▸ **DESCRIPTION OF THE TASK**
Lines from the one containing "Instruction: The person" through the end of the material below should be given again exactly, with no others.

****************

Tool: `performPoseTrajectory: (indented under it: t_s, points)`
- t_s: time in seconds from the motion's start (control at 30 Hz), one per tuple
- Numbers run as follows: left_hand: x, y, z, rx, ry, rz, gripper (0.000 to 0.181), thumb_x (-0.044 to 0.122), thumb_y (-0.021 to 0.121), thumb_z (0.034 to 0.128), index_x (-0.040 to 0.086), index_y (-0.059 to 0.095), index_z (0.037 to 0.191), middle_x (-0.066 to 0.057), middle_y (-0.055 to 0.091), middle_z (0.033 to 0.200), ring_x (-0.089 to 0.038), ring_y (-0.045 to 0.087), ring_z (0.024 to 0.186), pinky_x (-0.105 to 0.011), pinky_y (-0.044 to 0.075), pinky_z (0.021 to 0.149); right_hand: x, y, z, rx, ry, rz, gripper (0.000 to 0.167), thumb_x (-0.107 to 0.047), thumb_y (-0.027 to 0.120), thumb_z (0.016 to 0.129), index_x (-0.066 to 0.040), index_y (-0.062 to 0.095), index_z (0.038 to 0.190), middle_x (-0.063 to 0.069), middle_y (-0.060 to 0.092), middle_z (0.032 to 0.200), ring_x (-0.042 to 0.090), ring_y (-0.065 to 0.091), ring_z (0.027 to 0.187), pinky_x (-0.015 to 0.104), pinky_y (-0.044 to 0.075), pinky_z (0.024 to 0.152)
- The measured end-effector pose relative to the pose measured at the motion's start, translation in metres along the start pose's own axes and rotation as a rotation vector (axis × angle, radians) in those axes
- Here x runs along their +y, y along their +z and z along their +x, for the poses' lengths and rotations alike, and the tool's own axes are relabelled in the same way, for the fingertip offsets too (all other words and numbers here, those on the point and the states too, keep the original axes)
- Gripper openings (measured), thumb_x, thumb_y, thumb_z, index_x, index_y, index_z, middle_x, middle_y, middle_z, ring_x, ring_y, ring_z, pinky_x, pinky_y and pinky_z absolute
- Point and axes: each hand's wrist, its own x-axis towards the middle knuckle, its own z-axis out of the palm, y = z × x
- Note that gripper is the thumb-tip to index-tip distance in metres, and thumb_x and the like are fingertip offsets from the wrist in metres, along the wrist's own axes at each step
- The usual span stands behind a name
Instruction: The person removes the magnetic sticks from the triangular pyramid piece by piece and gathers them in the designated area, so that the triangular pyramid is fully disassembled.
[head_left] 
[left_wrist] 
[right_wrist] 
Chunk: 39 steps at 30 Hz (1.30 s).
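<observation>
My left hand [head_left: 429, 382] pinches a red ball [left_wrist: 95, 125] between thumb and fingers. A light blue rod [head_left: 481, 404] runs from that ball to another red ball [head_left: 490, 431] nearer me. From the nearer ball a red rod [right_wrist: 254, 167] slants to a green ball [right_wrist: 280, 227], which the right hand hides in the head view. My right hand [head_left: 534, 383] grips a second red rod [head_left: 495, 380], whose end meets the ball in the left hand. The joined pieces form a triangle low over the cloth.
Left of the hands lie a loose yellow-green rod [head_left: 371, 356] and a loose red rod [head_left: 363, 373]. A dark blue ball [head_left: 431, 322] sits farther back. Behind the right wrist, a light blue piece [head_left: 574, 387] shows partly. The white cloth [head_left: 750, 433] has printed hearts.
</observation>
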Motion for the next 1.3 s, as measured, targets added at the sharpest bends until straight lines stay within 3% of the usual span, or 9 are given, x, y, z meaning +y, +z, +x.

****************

▸ **WORKED SOLUTION**
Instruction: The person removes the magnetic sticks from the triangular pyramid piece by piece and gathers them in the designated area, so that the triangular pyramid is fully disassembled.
[head_left] 
[left_wrist] 
[right_wrist] 
Chunk: 39 steps at 30 Hz (1.30 s).
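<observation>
My left hand [head_left: 429, 382] pinches a red ball [left_wrist: 95, 125] between thumb and fingers. A light blue rod [head_left: 481, 404] runs from that ball to another red ball [head_left: 490, 431] nearer me. From the nearer ball a red rod [right_wrist: 254, 167] slants to a green ball [right_wrist: 280, 227], which the right hand hides in the head view. My right hand [head_left: 534, 383] grips a second red rod [head_left: 495, 380], whose end meets the ball in the left hand. The joined pieces form a triangle low over the cloth.
Left of the hands lie a loose yellow-green rod [head_left: 371, 356] and a loose red rod [head_left: 363, 373]. A dark blue ball [head_left: 431, 322] sits farther back. Behind the right wrist, a light blue piece [head_left: 574, 387] shows partly. The white cloth [head_left: 750, 433] has printed hearts.
</observation>
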Motion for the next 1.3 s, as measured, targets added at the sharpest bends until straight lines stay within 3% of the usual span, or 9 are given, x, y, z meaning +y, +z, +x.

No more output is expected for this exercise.